Petro proposes actions to force Israel to negotiate peace
In his writing, the Colombian president highlighted actions by several governments to take measures against Israel, noting that Colombia suspended coal exports to Israel.
“South Africa, for its part, has taken Israel to the world’s highest court. And Malaysia has banned all Israeli-flagged cargo ships from docking in its ports. Without such decisive action, we risk turning the multilateral system into a talk shop, stripping the legal order of its remaining protections for small, developing, and less privileged nations—from West Asia to here in Latin America,” expressed Gustavo Petro.

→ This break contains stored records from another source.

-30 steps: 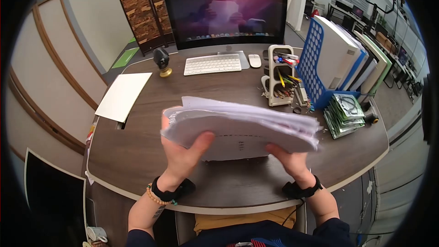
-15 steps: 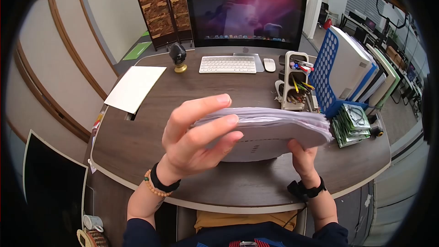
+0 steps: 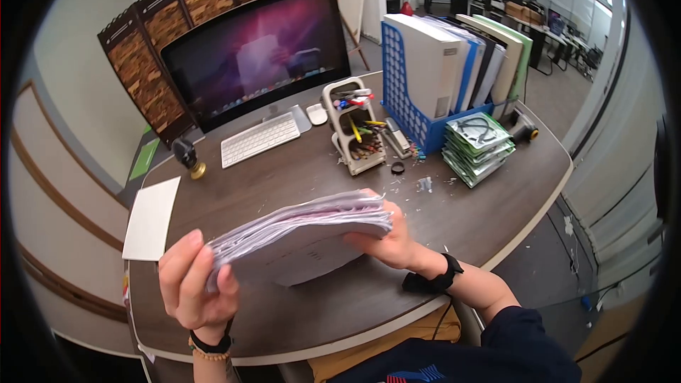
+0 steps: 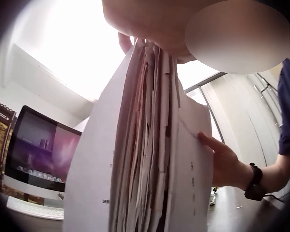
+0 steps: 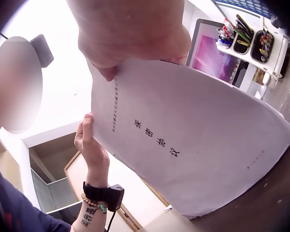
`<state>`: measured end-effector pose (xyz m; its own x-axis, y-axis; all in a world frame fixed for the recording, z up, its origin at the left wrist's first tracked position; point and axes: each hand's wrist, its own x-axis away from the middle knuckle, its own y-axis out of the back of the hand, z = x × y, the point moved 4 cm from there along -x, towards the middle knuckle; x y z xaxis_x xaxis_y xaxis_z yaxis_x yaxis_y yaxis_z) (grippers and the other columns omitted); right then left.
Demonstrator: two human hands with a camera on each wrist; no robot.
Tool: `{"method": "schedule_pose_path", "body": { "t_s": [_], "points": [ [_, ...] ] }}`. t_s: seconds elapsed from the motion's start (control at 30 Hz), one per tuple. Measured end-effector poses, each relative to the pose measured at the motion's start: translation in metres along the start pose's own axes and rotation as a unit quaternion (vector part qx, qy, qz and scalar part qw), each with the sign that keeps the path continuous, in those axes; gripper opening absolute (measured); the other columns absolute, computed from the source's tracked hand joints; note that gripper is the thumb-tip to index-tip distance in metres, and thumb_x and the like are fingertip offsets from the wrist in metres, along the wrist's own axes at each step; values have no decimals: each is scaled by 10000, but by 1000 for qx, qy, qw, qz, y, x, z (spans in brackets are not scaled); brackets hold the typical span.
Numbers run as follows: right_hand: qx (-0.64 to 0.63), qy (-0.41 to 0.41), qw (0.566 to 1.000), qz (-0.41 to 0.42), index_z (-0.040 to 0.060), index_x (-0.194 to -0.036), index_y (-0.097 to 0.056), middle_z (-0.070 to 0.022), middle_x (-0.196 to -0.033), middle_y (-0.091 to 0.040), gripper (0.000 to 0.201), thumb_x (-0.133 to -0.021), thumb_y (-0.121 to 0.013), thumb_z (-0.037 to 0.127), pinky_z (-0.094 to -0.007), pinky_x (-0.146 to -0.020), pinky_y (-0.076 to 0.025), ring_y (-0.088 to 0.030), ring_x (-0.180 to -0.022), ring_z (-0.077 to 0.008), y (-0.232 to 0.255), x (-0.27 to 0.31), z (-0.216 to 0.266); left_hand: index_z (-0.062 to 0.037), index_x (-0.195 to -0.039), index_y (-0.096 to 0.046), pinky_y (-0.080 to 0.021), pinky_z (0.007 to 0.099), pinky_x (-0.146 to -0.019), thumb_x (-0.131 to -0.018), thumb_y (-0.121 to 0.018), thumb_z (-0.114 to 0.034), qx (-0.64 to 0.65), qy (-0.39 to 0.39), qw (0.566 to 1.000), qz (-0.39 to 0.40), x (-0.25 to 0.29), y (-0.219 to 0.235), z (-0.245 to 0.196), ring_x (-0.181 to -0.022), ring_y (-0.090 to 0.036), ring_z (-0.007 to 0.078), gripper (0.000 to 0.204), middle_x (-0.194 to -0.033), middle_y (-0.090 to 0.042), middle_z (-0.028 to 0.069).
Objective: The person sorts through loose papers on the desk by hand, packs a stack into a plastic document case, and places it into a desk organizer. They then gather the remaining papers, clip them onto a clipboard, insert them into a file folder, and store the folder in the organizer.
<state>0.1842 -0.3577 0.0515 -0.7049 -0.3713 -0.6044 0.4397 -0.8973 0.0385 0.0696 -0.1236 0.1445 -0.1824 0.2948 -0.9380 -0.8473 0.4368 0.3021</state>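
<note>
In the head view I hold a thick stack of papers (image 3: 312, 245) upright above the desk. My right hand (image 3: 394, 237) grips its right side, thumb on the front sheet and fingers behind. At the opposite edge is my left hand (image 3: 195, 284), its fingers loosely bent and fingertips right at the paper edges. Looking along the stack, the left wrist view shows uneven, slightly fanned sheets (image 4: 147, 145), some reddish. Printed characters run across the white front sheet (image 5: 198, 130) in the right wrist view.
A monitor (image 3: 262, 50), keyboard (image 3: 261, 140) and mouse (image 3: 316, 114) stand at the back. To the right are a pen organizer (image 3: 355, 128), stapler (image 3: 398, 138), blue file rack (image 3: 418, 124) with folders, and a pile of green-edged packets (image 3: 477, 152). White sheets (image 3: 151, 220) lie at left.
My left hand came off the stack's front, then moved to its left edge. The stack shifted left and tilted in view, still in my right hand. The head view turned right.
</note>
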Motion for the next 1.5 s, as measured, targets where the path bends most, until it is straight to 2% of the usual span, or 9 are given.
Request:
{"method": "schedule_pose_path", "body": {
  "t_s": [0.2,0.3,0.73,0.8,0.97,1.07,1.17,1.3,1.5],
  "points": [
    [-1,-24,999,31,-4,-1141,-608,-119,-1078,-626,381,-797,-748,82,-303,-823,-475,-614,-947,-211,-1,6,-4,16,-1141,-538,-540,332,-689,-852,-699,-177,40,67,997,10,16,-13,-2,-801,-630,237,383,-974,-609,164],
    [50,10,997,55,12,-1116,-589,-121,-997,-674,357,-785,-715,58,-305,-797,-495,-656,-902,-235,-6,9,-13,-6,-1290,-352,-404,298,-828,-824,-730,-375,290,326,900,-12,37,-31,3,-892,-508,161,705,-967,-532,90],
    [24,30,998,50,-18,-985,-612,-188,-927,-646,197,-792,-618,23,-357,-697,-494,-623,-843,-384,-7,-5,-2,-2,-1258,-481,-435,342,-939,-869,-679,-135,333,536,745,215,151,-63,17,-1088,-530,201,457,-1211,-545,90],
    [27,-26,998,56,-22,-1001,-620,-175,-919,-666,193,-826,-613,60,-346,-702,-503,-665,-818,-321,-3,-15,11,31,-1272,-465,-442,356,-952,-876,-668,-97,455,562,688,61,108,-55,3,-1068,-570,232,463,-1217,-566,128],
    [-203,-277,936,78,-74,-1190,-549,-155,-1045,-650,426,-818,-648,109,-335,-805,-516,-632,-962,-209,-3,-6,-39,63,-1375,-355,-453,473,-1009,-882,-616,-112,539,768,336,87,120,-68,-20,-1167,-548,350,585,-1311,-517,218],
    [-244,-344,901,103,-91,-1271,-465,-205,-1183,-579,549,-797,-654,112,-340,-833,-503,-595,-1055,-237,-8,26,-97,82,-1331,-415,-459,467,-999,-870,-585,-39,529,803,239,135,161,-81,-35,-1151,-554,358,506,-1294,-531,222],
    [80,-365,914,158,-87,-1174,-542,-208,-1024,-629,487,-796,-677,190,-332,-795,-509,-624,-953,-249,18,28,-103,95,-1319,-419,-463,452,-994,-876,-549,15,516,810,232,155,197,-90,-44,-1139,-561,346,469,-1275,-544,213],
    [246,-64,956,-149,25,-982,-639,-116,-977,-653,198,-797,-625,96,-326,-682,-505,-637,-804,-219,141,-37,-14,102,-1318,-411,-469,436,-986,-878,-558,6,498,787,319,177,194,-83,-46,-1138,-565,330,473,-1268,-545,214],
    [646,125,673,-338,101,-1178,-527,-179,-1107,-474,442,-755,-634,28,-414,-836,-462,-537,-965,-347,292,-91,57,108,-1321,-393,-479,416,-975,-873,-573,-5,497,786,324,173,194,-83,-45,-1138,-568,314,496,-1275,-535,224]
  ]
}}
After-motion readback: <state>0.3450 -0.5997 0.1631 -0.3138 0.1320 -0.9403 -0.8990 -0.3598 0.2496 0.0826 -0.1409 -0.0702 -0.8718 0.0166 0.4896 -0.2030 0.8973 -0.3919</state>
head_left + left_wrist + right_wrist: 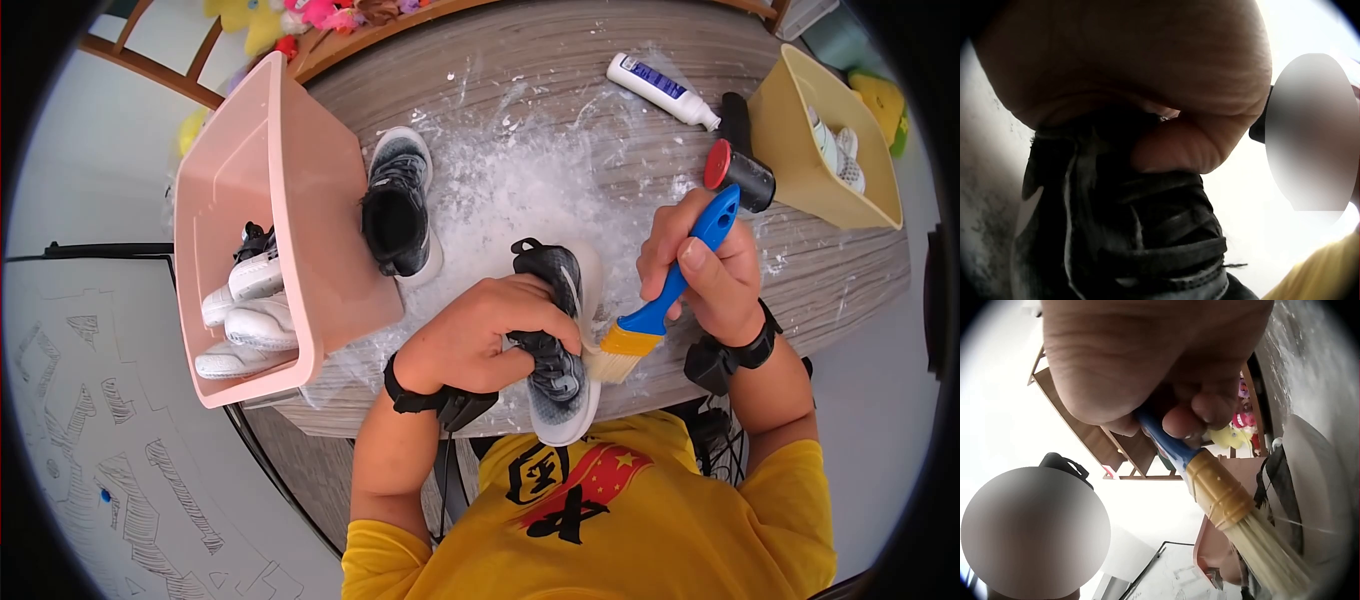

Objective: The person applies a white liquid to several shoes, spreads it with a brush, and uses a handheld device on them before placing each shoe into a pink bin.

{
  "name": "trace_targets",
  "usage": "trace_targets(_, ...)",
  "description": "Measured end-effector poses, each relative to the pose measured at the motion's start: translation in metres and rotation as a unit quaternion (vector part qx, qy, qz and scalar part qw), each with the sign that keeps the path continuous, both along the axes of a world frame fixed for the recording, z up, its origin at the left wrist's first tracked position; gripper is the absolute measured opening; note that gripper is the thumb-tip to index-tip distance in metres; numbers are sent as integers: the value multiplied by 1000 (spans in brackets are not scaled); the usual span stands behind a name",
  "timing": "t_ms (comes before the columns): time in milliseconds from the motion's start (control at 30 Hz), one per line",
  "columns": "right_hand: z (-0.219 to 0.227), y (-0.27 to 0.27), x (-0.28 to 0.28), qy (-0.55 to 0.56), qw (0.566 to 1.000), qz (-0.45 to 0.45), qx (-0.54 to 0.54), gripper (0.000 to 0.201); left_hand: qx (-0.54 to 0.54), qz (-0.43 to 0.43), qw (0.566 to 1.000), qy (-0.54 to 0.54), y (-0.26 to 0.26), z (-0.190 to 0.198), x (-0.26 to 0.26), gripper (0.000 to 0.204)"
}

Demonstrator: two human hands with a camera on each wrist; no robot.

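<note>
My left hand (492, 335) grips a black-and-grey sneaker (558, 385) with a white sole, its toe toward me. In the left wrist view the thumb is curled at the shoe's opening, above the laces (1172, 231). My right hand (708, 262) holds a paintbrush (655, 312) with a blue handle and yellow ferrule, fingers wrapped round the handle. Its pale bristles (608, 367) are at the side of the sole, as the right wrist view also shows. A matching sneaker (398, 205) rests on the table to the left, beside the pink bin.
White powder (520, 180) covers much of the wooden table. The pink bin (335, 220) at left contains several white shoes (262, 322). A white bottle (660, 90), a black brush-like tool with a red end (740, 165) and a yellow bin (800, 130) with shoes inside stand at right.
</note>
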State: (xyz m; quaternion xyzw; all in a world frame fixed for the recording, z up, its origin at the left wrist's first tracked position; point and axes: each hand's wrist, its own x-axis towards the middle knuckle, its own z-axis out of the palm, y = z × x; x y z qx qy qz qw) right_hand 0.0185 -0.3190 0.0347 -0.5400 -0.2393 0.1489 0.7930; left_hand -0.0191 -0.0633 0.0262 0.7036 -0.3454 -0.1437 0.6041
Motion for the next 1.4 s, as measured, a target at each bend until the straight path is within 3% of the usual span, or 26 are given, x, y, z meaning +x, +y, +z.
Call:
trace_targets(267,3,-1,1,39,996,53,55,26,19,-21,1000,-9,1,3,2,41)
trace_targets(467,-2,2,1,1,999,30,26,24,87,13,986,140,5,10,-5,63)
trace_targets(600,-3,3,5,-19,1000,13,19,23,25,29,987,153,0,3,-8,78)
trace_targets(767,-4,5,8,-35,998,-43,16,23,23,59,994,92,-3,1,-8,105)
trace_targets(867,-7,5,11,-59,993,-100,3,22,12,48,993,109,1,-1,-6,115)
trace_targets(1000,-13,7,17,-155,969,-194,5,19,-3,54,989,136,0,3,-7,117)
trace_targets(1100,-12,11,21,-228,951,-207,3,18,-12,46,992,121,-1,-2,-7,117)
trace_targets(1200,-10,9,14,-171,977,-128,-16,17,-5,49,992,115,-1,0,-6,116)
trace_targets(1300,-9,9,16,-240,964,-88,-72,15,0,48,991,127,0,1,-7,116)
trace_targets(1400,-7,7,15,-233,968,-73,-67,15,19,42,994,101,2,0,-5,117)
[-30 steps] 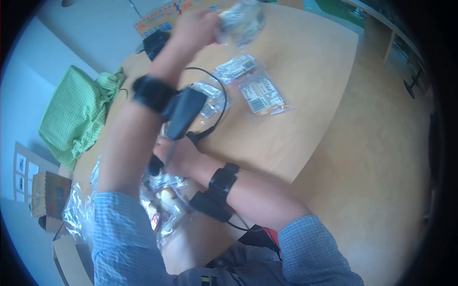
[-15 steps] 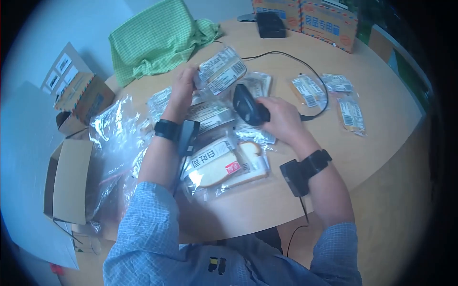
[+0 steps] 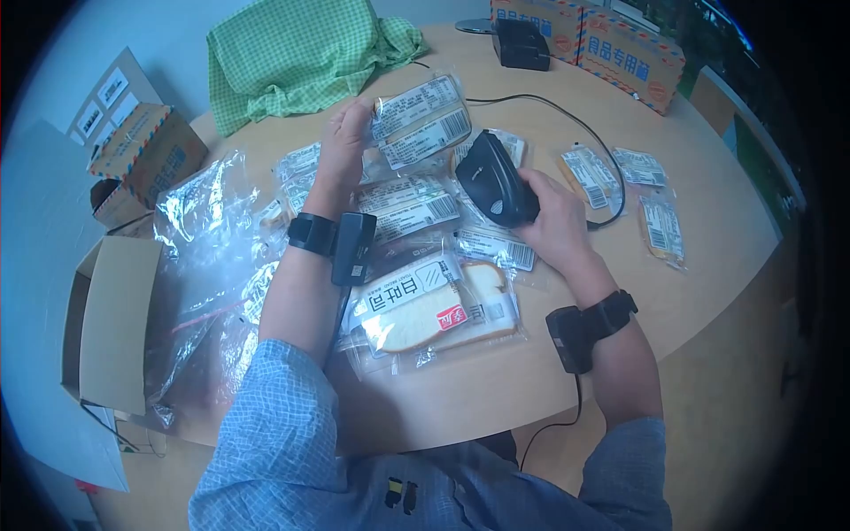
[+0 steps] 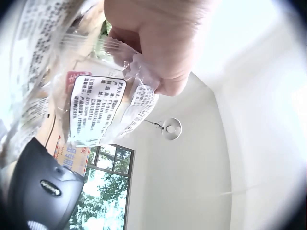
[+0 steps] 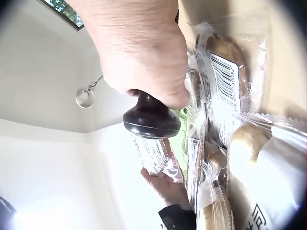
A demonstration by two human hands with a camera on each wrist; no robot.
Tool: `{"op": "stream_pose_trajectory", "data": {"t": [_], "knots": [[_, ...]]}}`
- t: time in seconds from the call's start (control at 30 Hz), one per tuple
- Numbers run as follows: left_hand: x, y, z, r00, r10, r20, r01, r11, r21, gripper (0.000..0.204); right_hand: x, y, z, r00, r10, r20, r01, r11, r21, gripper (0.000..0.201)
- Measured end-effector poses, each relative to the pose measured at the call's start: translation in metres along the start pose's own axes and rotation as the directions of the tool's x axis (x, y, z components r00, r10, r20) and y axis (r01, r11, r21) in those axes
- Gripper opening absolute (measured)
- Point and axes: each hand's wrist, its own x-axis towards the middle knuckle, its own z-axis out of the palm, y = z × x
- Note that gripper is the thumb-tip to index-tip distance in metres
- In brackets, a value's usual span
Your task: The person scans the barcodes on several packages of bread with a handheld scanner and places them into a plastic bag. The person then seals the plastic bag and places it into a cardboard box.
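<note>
My left hand [image 3: 347, 142] pinches the edge of a clear bread packet [image 3: 422, 121], its barcode label facing up, raised above the pile. In the left wrist view the left hand [image 4: 156, 43] grips the packet's crimped end [image 4: 96, 103]. My right hand [image 3: 558, 221] holds a black barcode scanner [image 3: 498, 180], its head just right of the packet. The right wrist view shows the right hand [image 5: 144, 52] round the scanner [image 5: 152, 120]. Under both hands lie several packets [image 3: 412, 208], and nearer the body sliced white bread [image 3: 412, 327] in clear wrap.
Three packets [image 3: 664, 226] lie to the right beside the scanner's cable. An open carton [image 3: 115, 327] and clear plastic bags [image 3: 208, 239] are at the left. Behind stand a green checked cloth [image 3: 292, 53], a black device [image 3: 521, 44] and printed boxes [image 3: 633, 57].
The head view has turned from a second ago, when the left hand held a packet far out. Since half a second ago, the packet has moved slightly right and the scanner's head appears turned.
</note>
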Motion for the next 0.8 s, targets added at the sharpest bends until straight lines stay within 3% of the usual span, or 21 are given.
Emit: {"op": "stream_pose_trajectory", "data": {"t": [0.17, 0.27, 0.33, 0.4, 0.47, 0.5, 0.53, 0.63, 0.67, 0.73, 0.8], "knots": [[-0.003, 0.003, 0.002, 1.0, 0.031, 0.002, -0.031, 0.999, 0.031, 0.023, -0.001, 0.004, 0.005, 1.0, 0.016, 0.02, -0.015, 0.997, -0.081, 0.052], [-0.005, 0.011, 0.006, 0.992, 0.126, -0.023, -0.122, 0.986, 0.112, 0.022, -0.001, 0.009, 0.009, 0.998, -0.027, -0.05, 0.021, 0.993, -0.117, 0.049], [-0.008, 0.014, 0.007, 0.982, 0.186, 0.015, -0.175, 0.895, 0.41, 0.021, 0.0, 0.012, 0.011, 0.993, -0.017, -0.12, 0.006, 0.995, -0.095, 0.054], [-0.013, 0.016, 0.015, 0.983, 0.178, 0.051, -0.182, 0.872, 0.455, 0.018, 0.001, 0.008, 0.009, 0.986, 0.011, -0.168, -0.024, 0.997, -0.079, 0.056], [-0.019, 0.019, 0.021, 0.885, 0.12, 0.45, -0.399, 0.695, 0.598, 0.018, 0.002, 0.005, 0.006, 0.976, 0.042, -0.213, -0.056, 0.996, -0.063, 0.059], [-0.021, 0.019, 0.027, 0.817, 0.104, 0.567, -0.483, 0.661, 0.575, 0.018, 0.001, 0.005, 0.005, 0.97, 0.056, -0.236, -0.067, 0.997, -0.039, 0.057], [-0.024, 0.017, 0.03, 0.811, 0.102, 0.576, -0.487, 0.664, 0.568, 0.018, 0.002, 0.004, 0.003, 0.963, 0.071, -0.258, -0.078, 0.997, -0.017, 0.056], [-0.027, 0.02, 0.041, 0.732, -0.242, 0.637, -0.244, 0.779, 0.577, 0.021, 0.0, 0.003, 0.003, 0.97, 0.036, -0.242, -0.041, 0.999, -0.016, 0.05], [-0.026, 0.019, 0.04, 0.717, -0.244, 0.653, -0.253, 0.782, 0.57, 0.021, 0.0, 0.003, 0.004, 0.966, 0.05, -0.254, -0.058, 0.998, -0.023, 0.05], [-0.026, 0.015, 0.038, 0.834, -0.232, 0.5, -0.191, 0.73, 0.656, 0.021, -0.001, 0.006, 0.005, 0.986, 0.011, -0.169, -0.013, 1.0, -0.014, 0.044], [-0.023, 0.012, 0.035, 0.913, -0.198, 0.356, -0.068, 0.788, 0.612, 0.021, -0.002, 0.009, 0.009, 0.986, 0.003, -0.167, -0.006, 1.0, -0.019, 0.041]]}}
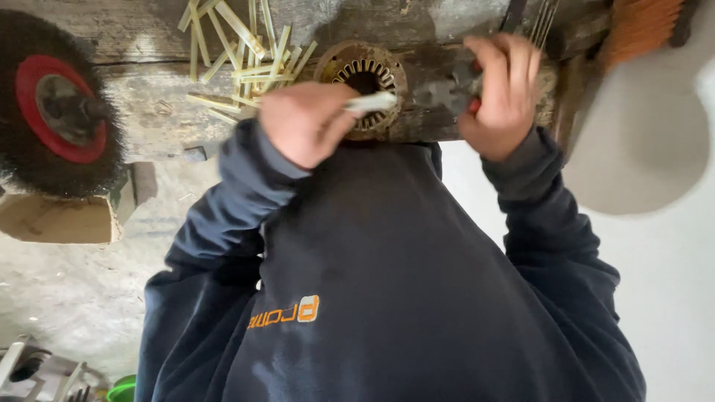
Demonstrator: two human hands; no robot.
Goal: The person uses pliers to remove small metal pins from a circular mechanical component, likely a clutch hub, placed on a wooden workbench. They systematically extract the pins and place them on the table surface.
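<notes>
Rough wooden bench [149, 104] – rusty metal ring [363, 71]

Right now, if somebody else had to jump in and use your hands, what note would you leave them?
Left hand: closed on a pale strip, its tip at the slotted metal ring on the wooden bench.
Right hand: gripping a dark tool with a red grip beside the ring.
A pile of loose pale strips lies on the bench near the ring; a wire wheel brush sits further off.
Done: too blurred to tell which slots are filled.
Left: the strip in hand is not yet seated; loose strips remain.
</notes>
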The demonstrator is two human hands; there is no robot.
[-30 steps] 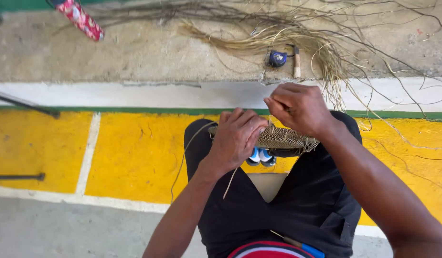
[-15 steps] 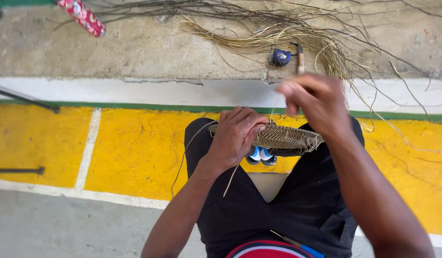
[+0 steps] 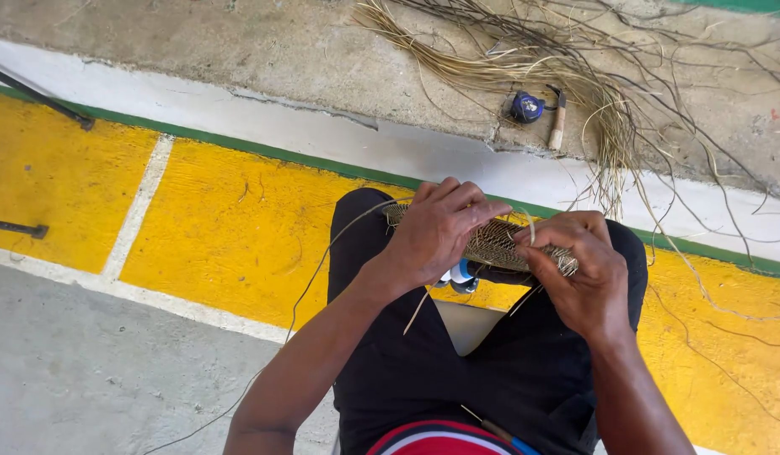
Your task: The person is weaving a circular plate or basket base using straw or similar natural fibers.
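Gripping woven piece [image 3: 495, 243], left hand [image 3: 436, 232], right hand [image 3: 579, 274]

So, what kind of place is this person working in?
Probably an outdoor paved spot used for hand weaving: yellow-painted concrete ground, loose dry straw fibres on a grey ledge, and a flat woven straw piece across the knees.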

“In this grave humanitarian context, the Bogotá emergency conference calls on States to move from condemnation to collective action. By severing our ties of complicity—through the courts, ports, and factories of our countries—we can challenge the vision of Donald Trump and Netanyahu of a world where ‘power makes right,'” he added.
The Colombian president maintained, finally, that the invitation to the Bogotá conference “is open and urgent,” asserting that the indefinite postponement of the International Conference for the Peaceful Settlement of the Question of Palestine, proposed by the United Nations and co-chaired by France and Saudi Arabia, “has left a critical vacuum in multilateral leadership, precisely when it is most needed.”
Petro concludes his article by stating that “the Palestinian people deserve justice. The moment demands courage. History will judge us harshly if we do not answer its call.”